SUPPLIED DATA |
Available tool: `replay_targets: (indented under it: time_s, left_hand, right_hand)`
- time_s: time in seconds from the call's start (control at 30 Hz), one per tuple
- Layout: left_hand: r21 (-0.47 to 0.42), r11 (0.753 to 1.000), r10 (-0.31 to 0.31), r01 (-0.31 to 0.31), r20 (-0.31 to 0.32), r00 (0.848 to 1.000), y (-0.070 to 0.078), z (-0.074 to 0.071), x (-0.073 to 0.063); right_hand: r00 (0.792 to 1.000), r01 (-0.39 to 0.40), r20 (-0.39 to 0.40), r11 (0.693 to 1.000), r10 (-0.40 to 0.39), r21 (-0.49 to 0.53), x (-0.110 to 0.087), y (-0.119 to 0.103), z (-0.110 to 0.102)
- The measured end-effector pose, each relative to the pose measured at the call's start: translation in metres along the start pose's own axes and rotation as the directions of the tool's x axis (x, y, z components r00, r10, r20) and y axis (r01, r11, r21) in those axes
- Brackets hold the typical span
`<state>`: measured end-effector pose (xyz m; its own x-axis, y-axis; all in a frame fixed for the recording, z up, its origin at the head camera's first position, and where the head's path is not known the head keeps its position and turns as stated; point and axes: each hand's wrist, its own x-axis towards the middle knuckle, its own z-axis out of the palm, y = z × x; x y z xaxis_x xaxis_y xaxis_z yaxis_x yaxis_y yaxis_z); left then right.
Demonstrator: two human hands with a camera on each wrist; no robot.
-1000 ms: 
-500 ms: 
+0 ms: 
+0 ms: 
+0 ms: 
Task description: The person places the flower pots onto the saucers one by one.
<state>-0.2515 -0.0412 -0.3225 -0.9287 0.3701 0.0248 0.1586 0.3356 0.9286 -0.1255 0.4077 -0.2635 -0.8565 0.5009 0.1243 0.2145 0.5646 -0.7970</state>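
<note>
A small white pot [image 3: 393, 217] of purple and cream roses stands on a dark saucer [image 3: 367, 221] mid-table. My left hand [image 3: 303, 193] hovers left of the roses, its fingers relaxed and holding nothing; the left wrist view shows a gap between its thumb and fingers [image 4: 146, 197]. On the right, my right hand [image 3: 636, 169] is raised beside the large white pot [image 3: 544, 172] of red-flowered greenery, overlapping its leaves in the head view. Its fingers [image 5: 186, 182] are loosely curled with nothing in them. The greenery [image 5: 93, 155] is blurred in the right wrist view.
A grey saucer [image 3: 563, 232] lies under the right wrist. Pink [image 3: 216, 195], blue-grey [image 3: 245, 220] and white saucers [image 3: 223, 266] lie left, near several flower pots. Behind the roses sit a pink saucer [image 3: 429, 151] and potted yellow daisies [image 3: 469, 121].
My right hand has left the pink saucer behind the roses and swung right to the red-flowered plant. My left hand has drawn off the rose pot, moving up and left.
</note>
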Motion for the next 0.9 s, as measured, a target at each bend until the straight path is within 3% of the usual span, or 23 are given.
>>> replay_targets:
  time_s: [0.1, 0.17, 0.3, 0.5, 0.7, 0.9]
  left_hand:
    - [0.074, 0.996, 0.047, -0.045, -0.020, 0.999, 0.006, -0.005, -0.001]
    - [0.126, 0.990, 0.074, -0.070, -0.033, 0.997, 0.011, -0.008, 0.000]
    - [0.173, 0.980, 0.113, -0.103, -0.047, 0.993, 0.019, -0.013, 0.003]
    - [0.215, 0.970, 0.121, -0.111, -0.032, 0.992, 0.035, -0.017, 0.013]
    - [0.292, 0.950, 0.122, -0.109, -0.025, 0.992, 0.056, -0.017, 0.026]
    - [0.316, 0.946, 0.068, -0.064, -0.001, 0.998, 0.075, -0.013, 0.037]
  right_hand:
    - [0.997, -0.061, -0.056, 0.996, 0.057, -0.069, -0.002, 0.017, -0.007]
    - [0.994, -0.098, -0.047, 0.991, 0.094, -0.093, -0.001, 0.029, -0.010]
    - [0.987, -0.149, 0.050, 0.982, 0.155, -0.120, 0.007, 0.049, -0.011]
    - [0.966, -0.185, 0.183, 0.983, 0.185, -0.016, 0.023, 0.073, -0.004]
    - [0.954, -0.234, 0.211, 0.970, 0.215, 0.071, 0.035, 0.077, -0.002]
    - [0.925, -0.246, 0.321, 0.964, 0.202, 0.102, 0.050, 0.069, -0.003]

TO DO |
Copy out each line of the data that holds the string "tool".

THE ANSWER |
Available tool: `replay_targets: (indented under it: time_s, left_hand, right_hand)`
- The measured end-effector pose, each relative to the pose measured at the call's start: translation in metres along the start pose's own axes and rotation as the directions of the tool's x axis (x, y, z components r00, r10, r20) and y axis (r01, r11, r21) in those axes

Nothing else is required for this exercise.